Work item >>
Starting at the first line of the data, please print exactly those lines through the one that holds "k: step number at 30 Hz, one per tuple", omitting every picture.

** Opening Dataset block **

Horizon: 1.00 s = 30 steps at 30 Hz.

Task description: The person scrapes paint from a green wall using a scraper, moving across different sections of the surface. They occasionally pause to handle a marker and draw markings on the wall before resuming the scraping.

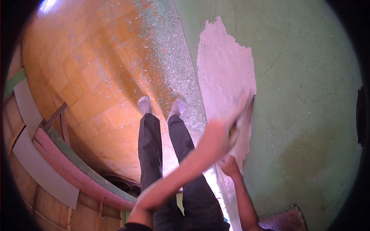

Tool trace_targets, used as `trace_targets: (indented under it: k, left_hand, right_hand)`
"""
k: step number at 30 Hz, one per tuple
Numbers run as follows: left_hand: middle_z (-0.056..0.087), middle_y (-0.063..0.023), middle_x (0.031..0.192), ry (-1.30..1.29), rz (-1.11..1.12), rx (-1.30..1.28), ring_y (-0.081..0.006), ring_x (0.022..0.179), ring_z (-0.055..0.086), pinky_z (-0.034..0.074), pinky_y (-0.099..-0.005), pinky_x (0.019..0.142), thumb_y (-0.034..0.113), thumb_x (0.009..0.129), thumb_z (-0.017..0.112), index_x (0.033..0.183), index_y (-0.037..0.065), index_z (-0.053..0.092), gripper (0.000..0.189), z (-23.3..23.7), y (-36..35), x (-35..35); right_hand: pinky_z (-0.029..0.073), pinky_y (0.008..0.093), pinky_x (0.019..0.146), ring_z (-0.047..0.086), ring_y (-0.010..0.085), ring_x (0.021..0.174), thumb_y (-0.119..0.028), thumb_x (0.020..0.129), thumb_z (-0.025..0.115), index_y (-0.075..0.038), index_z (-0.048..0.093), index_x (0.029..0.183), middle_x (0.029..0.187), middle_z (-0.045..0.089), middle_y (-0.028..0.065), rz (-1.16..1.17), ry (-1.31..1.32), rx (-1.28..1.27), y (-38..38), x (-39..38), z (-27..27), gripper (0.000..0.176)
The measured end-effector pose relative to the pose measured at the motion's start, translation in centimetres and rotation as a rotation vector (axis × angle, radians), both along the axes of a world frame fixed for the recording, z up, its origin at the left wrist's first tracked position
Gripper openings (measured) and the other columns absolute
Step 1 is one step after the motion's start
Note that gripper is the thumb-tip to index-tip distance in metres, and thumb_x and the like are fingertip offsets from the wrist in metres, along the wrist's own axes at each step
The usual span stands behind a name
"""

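My left hand (220,135) reaches across in front of my legs to the wall, its fingers closed around a scraper (233,130) that is mostly hidden and smeared by motion. The scraper is at the right-hand edge of a bare, pale patch (225,65), where green paint has come off. Just below, my right hand (230,166) is closed close to the wall and the lower part of the patch. Whatever it holds, if anything, is hidden. Green paint (304,96) covers the wall around the patch, with bumps and a darker stain.
Paint flakes (169,54) lie thickly along the foot of the wall and thinly over the orange tiled floor (92,65). My bare feet (178,106) stand among them. A curved-looking pink and green ledge (84,173) and wooden panels (15,154) are at left.
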<state>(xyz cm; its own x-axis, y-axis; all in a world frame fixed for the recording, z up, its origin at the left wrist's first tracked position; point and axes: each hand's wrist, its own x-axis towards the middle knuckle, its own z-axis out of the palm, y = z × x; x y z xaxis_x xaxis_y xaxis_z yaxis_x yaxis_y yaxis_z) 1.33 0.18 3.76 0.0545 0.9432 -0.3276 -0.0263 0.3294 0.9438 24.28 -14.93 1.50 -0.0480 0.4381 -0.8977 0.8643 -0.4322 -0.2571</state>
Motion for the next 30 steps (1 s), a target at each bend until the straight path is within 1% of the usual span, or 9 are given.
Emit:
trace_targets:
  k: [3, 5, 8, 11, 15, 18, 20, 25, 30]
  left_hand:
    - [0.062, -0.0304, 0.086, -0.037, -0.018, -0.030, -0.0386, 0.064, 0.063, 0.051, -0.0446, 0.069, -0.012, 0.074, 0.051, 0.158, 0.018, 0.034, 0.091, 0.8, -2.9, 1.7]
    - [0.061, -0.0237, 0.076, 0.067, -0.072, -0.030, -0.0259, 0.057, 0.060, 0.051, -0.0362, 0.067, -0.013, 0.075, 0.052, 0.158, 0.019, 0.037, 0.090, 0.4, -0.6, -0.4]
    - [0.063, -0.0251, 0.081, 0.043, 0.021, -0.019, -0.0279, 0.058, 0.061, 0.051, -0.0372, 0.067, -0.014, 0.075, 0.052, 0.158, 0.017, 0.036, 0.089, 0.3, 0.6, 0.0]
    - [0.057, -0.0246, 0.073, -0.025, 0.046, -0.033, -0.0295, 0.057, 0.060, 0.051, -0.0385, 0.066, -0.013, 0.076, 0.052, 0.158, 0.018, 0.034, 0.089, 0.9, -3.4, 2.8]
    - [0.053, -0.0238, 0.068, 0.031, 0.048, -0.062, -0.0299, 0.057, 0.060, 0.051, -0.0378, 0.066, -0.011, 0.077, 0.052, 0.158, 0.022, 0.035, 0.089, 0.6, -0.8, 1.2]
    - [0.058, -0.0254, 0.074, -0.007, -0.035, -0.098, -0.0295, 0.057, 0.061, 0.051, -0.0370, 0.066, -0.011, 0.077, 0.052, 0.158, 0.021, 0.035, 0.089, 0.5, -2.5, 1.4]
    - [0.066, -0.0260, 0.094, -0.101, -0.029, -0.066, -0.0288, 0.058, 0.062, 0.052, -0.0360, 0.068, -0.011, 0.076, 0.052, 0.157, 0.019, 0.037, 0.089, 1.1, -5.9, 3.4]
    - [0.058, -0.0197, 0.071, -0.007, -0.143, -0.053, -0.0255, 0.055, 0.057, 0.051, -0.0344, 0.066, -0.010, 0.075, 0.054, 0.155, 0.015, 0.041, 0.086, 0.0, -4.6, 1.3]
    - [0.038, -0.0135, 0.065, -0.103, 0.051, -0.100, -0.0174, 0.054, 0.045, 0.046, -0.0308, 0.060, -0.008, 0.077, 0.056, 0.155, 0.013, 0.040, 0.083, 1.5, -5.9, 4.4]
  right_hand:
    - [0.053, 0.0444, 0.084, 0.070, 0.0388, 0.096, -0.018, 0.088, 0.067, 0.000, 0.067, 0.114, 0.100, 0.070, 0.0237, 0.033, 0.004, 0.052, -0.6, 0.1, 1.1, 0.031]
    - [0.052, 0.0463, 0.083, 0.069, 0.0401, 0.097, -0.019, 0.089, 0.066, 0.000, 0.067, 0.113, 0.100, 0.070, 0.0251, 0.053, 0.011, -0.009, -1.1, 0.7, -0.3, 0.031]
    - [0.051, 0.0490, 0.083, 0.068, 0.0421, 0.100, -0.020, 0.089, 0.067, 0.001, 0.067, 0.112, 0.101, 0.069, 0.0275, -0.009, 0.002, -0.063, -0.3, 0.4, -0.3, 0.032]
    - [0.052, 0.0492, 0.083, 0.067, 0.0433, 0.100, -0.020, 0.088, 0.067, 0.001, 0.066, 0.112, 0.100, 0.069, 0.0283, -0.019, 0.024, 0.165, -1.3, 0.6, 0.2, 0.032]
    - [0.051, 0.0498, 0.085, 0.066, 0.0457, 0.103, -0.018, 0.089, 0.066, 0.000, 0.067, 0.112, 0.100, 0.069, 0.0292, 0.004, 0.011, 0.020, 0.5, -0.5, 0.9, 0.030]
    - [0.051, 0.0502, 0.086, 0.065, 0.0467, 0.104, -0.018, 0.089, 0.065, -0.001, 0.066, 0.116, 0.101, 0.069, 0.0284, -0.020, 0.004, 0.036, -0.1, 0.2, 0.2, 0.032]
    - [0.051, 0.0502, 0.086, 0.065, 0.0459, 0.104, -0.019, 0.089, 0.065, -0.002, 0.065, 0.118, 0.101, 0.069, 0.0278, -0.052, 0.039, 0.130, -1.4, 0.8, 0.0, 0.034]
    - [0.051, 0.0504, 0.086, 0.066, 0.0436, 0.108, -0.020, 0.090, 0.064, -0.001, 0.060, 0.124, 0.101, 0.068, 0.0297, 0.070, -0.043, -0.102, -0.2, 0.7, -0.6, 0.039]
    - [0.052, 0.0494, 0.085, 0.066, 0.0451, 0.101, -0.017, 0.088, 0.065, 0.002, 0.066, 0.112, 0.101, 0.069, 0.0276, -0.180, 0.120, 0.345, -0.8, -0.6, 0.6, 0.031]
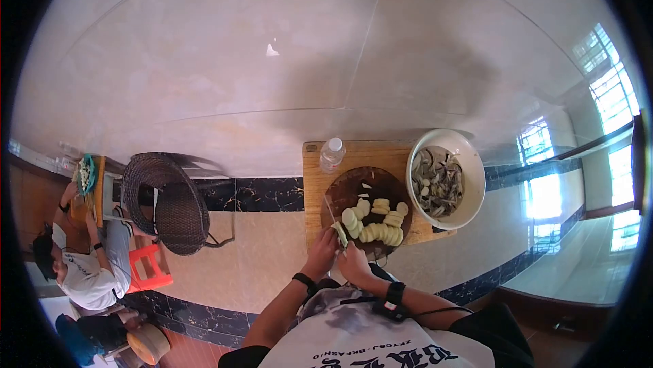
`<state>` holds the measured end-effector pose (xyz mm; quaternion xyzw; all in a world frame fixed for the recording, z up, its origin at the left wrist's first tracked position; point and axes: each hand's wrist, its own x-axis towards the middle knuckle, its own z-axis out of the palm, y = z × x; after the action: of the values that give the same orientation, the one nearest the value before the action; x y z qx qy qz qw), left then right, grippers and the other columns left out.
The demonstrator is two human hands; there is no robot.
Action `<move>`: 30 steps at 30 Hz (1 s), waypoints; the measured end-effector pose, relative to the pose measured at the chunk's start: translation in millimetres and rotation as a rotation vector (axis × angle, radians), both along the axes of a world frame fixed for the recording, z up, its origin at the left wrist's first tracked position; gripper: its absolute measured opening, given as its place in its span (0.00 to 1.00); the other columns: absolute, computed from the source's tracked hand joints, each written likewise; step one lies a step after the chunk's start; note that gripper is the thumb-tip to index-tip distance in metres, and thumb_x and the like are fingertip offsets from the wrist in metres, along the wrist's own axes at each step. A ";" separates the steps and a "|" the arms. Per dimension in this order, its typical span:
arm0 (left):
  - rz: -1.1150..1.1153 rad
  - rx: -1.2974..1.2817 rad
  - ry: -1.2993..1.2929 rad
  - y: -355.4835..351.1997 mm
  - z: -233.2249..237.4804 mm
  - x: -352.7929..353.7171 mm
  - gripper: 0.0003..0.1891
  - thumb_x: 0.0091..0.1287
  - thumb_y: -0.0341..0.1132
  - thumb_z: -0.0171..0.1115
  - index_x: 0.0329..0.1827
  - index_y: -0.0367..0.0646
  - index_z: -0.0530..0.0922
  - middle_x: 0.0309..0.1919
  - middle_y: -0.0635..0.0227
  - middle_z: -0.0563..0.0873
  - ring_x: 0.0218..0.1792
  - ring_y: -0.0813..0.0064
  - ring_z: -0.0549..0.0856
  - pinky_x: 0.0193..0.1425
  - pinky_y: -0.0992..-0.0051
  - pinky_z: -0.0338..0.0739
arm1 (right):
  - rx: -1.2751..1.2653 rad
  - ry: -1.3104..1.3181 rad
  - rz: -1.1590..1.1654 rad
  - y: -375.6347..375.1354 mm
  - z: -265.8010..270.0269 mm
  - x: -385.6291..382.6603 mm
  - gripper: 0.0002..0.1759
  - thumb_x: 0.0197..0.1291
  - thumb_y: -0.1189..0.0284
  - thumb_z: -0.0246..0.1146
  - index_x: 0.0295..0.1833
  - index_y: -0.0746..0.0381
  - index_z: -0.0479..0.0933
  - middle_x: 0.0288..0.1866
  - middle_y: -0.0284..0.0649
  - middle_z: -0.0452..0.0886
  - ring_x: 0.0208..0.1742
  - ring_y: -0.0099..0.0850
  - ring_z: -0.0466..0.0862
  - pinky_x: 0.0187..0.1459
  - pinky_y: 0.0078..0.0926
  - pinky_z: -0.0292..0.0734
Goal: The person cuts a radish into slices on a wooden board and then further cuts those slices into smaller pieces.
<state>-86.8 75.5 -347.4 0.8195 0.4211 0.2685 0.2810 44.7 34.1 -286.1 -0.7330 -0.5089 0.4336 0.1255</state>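
Observation:
My left hand [324, 252] is closed at the lower left edge of a round dark chopping board [350, 181], apparently on a knife [330, 209] whose thin blade points up and away from me. The knife's handle is hidden by the fingers. Beside it, my right hand [354, 263] is closed on a pale vegetable piece [341, 235] with a greenish edge, close to the blade. Round pale vegetable slices [381, 233] lie in overlapping rows on the board, and a few small scraps rest toward its far side.
The board sits on a wooden table [314, 171]. A clear bottle [332, 156] with a white cap stands behind it. At right, a white bowl [477, 191] holds greyish strips. A dark wicker chair [180, 211] and red stool [151, 267] are left, near another person [95, 276] at work.

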 end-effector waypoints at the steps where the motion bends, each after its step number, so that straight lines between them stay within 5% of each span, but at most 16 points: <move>1: -0.002 -0.008 -0.001 0.2 0.0 -0.3 0.23 0.59 0.25 0.66 0.59 0.28 0.77 0.58 0.49 0.78 0.63 0.48 0.76 0.70 0.58 0.73 | 0.005 0.003 0.003 0.7 0.0 0.1 0.18 0.67 0.67 0.59 0.51 0.73 0.69 0.39 0.70 0.83 0.46 0.70 0.83 0.50 0.65 0.77; 30: -0.035 0.059 0.007 3.8 -6.8 -4.2 0.18 0.60 0.25 0.64 0.55 0.32 0.82 0.59 0.50 0.81 0.62 0.46 0.78 0.68 0.56 0.76 | -0.083 -0.013 -0.017 11.0 -0.1 -2.1 0.21 0.67 0.66 0.60 0.53 0.74 0.70 0.44 0.73 0.82 0.50 0.71 0.82 0.55 0.64 0.77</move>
<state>-91.1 79.3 -354.2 0.8355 0.3997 0.2730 0.2600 42.6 45.2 -286.1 -0.7446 -0.4851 0.4486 0.0952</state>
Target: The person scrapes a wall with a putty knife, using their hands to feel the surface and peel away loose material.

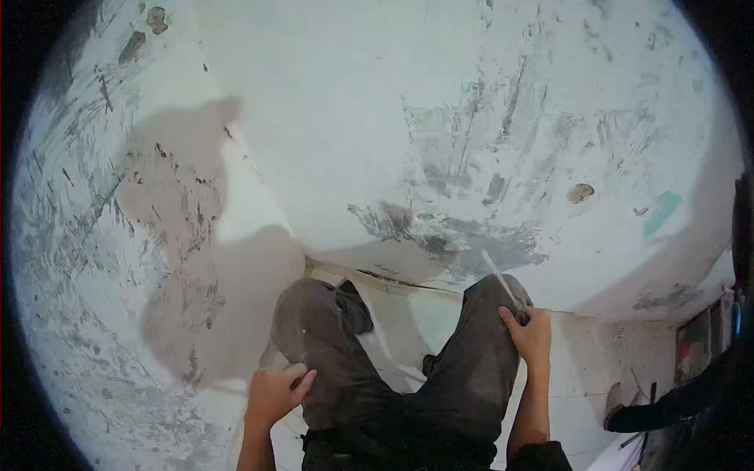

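My right hand [530, 334] is wrapped round the dark grip of a slim tool with a long pale shaft [503, 279]. It is over my right knee, and the shaft points up and away toward the wall [377, 141]. Beside my left thigh, my left hand [275, 395] has its fingers curled in toward the thumb, with nothing showing in them. My knees, in dark trousers [326, 337], are bent and apart, close to the foot of the wall. Grey scraped patches [487, 243] mark the white wall ahead of the tool's tip.
A second wall [102, 259], streaked grey and bearing my shadow, meets the first in a corner on the left. A cracked ledge [393, 284] runs along the wall's foot. At the right, a person's dark-clad leg and shoe [667, 412] are near a dark framed object [699, 337].
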A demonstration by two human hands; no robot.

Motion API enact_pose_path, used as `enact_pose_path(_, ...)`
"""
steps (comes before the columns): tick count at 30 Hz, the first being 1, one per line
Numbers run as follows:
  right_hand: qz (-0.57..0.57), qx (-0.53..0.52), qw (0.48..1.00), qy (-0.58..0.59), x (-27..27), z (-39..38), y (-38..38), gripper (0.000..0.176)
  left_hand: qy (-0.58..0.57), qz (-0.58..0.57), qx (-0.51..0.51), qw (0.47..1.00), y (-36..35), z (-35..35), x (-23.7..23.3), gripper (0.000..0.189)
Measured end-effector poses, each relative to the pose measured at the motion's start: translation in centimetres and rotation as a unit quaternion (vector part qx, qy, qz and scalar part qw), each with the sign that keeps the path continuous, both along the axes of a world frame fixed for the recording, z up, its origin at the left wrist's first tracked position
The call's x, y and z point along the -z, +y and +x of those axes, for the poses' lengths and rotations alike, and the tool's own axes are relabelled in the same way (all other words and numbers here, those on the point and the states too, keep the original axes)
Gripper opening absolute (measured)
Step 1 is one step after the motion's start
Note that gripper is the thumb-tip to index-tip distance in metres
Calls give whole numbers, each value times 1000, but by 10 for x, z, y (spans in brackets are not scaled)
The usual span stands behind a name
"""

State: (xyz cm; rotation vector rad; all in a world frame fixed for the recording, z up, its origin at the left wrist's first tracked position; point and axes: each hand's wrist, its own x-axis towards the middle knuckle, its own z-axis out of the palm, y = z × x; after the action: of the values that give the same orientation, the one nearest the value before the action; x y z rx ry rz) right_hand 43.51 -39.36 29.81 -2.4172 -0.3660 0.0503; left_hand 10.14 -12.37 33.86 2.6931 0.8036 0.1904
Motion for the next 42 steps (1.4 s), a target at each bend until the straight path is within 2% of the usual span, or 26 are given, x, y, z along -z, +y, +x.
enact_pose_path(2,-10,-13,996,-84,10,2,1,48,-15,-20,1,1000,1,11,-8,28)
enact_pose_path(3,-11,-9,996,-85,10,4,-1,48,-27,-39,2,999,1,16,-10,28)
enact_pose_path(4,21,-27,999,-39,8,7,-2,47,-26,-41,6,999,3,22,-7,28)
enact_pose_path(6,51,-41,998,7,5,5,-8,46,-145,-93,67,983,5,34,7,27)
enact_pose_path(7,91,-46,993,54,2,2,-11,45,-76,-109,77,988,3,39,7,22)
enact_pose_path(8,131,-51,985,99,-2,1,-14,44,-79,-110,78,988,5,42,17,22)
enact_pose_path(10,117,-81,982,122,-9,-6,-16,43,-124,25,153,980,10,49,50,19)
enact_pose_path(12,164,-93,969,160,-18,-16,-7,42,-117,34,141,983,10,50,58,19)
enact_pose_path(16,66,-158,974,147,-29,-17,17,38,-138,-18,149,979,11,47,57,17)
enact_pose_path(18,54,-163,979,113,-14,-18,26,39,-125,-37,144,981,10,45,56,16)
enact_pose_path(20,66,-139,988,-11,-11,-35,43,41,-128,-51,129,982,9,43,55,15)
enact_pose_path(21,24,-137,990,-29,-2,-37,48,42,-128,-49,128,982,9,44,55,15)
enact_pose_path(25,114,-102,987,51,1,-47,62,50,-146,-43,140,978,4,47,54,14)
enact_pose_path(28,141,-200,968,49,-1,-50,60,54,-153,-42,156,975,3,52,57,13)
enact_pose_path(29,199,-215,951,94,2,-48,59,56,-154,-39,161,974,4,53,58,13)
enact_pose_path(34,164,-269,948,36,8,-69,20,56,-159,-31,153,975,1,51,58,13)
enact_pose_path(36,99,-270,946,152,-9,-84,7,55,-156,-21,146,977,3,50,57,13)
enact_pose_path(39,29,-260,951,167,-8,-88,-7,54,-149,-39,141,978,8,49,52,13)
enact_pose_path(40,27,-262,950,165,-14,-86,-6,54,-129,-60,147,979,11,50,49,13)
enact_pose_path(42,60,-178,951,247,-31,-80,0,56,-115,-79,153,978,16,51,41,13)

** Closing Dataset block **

Output for this exercise >>
Horizon: 1.00 s = 30 steps at 30 Hz.

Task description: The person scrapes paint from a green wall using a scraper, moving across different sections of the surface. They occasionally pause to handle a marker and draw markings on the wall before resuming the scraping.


Tool trace_targets, used as `trace_targets: (indented under it: k, left_hand, right_hand)`
"""
k: step number at 30 Hz, one per tuple

With the answer given, the exercise is closed.